The rationale for requiring an independent evaluation of the evidence and recommendation is that the Act puts the burden of imposing the sanction squarely on the Supreme Court; the Commission has power only to recommend. With the power to impose *318 a punishment comes the concomitant obligation to conduct an independent inquiry into the evidence to determine whether that evidence merits imposition of the sanction recommended. 3

Thus, in every case brought to this court on a recommendation from the Commission, we must determine whether the evidence clearly and convincingly proves that the petitioner engaged in conduct which, upon our independent inquiry, merits the imposition of the sanction recommended.

Evidence.

With this standard in mind, we will briefly summarize the results of our inquiry. It is undisputed that petitioner’s wife, a practicing attorney, frequently appeared before the petitioner in probate and guardianship matters. This conduct extends back in time for at least a decade and continued even after the complaint had been filed against the petitioner. 4 Furthermore, the petitioner by his own admission persistently violated SDCL 16-18-3 in that his wife deposited the proceeds of fees realized from practicing in petitioner’s court in a joint checking account, and otherwise used the funds to pay obligations such as the education of their children, which fees resulted in a direct financial benefit to the petitioner (see petitioner’s testimony set forth in footnote 1).

In each of the cases referred to, the petitioner approved the fee to be paid to his wife.
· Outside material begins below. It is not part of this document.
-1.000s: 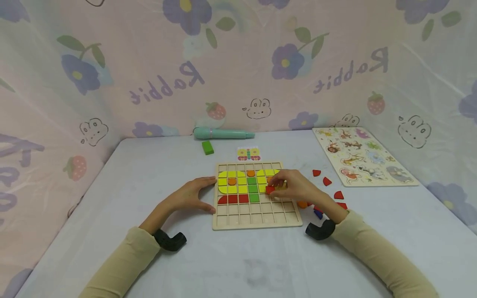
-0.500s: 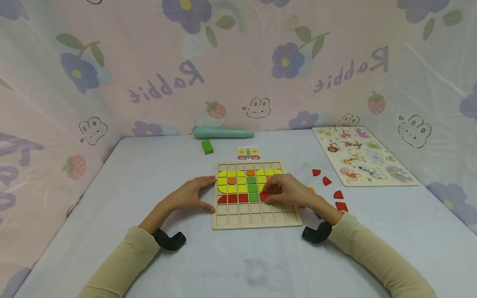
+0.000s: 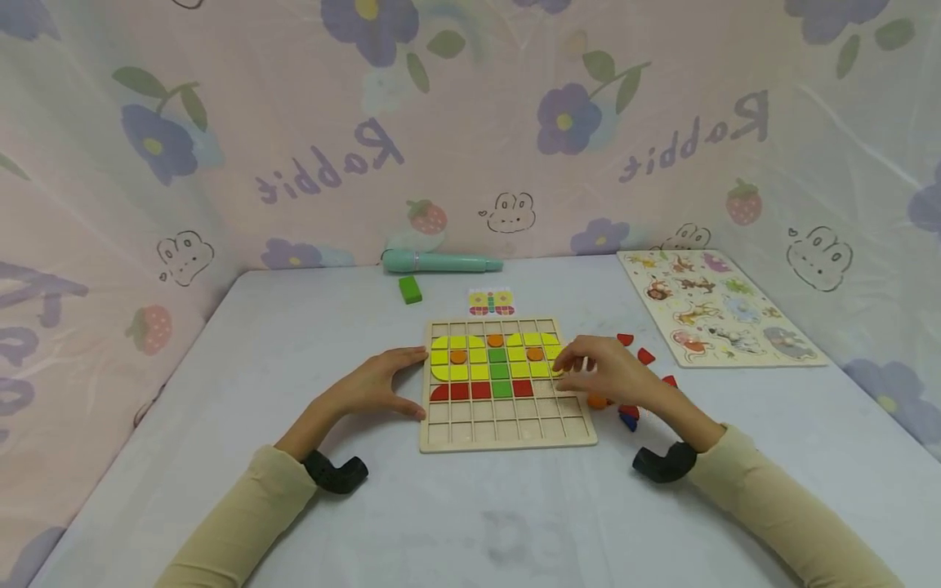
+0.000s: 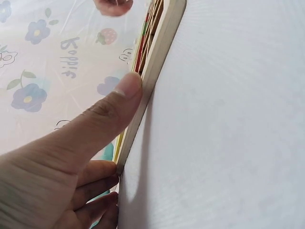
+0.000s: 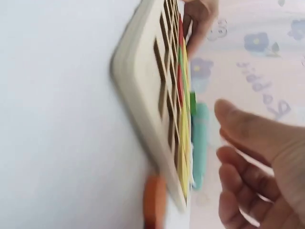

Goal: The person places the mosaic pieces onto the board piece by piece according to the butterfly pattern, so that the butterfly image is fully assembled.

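**Left hand (image 3: 371, 384) at a pale wooden grid board (image 3: 470, 438), right hand (image 3: 606, 367) by its opposite side**

Head view: the board lies mid-table, its upper cells filled with flat yellow pieces (image 3: 459, 372), round orange discs (image 3: 496, 340), a green column (image 3: 500, 371) and a row of red pieces (image 3: 459, 392). The left thumb and index finger, spread, touch its left edge. The right hand holds nothing, thumb and fingers parted over the right edge. Around that hand and forearm lie loose red wedges (image 3: 645, 356), an orange piece (image 3: 597, 401) and a dark blue piece (image 3: 628, 421); the forearm partly covers some. Beyond the board's far edge are a small butterfly card (image 3: 492, 302), a green rectangular block (image 3: 410, 290) and a turquoise microphone-shaped object (image 3: 441, 262); a wooden animal puzzle (image 3: 724, 314) sits at far right. White tabletop (image 3: 515, 510) stretches from the board's near edge towards the sleeves, and to the left out to the flowered curtain (image 3: 150, 286).

Left wrist view: the thumb tip meets the board's side; the fingers touch farther along, with tabletop beside them.

Right wrist view: thumb and bent fingers stand apart. The orange piece, blurred, lies just beside the board's rim; whether they touch cannot be told.
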Demonstrator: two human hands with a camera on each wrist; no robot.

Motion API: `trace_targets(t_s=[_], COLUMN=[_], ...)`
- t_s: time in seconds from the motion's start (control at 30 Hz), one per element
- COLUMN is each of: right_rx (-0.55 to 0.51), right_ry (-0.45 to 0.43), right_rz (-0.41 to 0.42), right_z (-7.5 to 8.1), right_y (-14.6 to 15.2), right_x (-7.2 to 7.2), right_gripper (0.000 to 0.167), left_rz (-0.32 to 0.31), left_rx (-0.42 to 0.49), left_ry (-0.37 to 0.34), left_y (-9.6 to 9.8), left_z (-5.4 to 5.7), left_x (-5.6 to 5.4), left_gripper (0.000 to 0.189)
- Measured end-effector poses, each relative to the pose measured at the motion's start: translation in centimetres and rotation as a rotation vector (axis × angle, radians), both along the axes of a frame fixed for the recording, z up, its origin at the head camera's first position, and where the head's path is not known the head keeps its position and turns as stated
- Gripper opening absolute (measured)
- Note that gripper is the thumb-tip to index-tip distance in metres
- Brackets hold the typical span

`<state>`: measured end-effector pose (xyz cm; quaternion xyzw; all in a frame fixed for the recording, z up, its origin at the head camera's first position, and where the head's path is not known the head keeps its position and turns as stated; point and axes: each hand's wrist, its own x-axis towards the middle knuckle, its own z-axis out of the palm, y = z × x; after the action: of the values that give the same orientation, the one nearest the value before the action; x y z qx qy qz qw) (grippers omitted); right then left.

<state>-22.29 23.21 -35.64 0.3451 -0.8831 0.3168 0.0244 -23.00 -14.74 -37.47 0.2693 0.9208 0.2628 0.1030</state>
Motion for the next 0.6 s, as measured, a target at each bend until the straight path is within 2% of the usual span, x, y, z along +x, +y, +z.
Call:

In at least one case, the petitioner’s wife submitted a brief to the petitioner on whether a will should be admitted to probate, a matter which was indisputably contested. She also participated in the questioning of witnesses before him in that case.

It is also clear that the petitioner once wrote a letter strongly criticizing a Sioux Falls attorney and sent a copy of the letter to the attorney’s client. The original of the letter was sent to *319 parties who were considering suits against the particular client, and the letter strongly urged that the suit under consideration be commenced.

Furthermore, it appears that the petitioner, without a hearing and without attention to the rudiments of fairness, once revoked a suspension of a one-year sentence imposed upon a juvenile.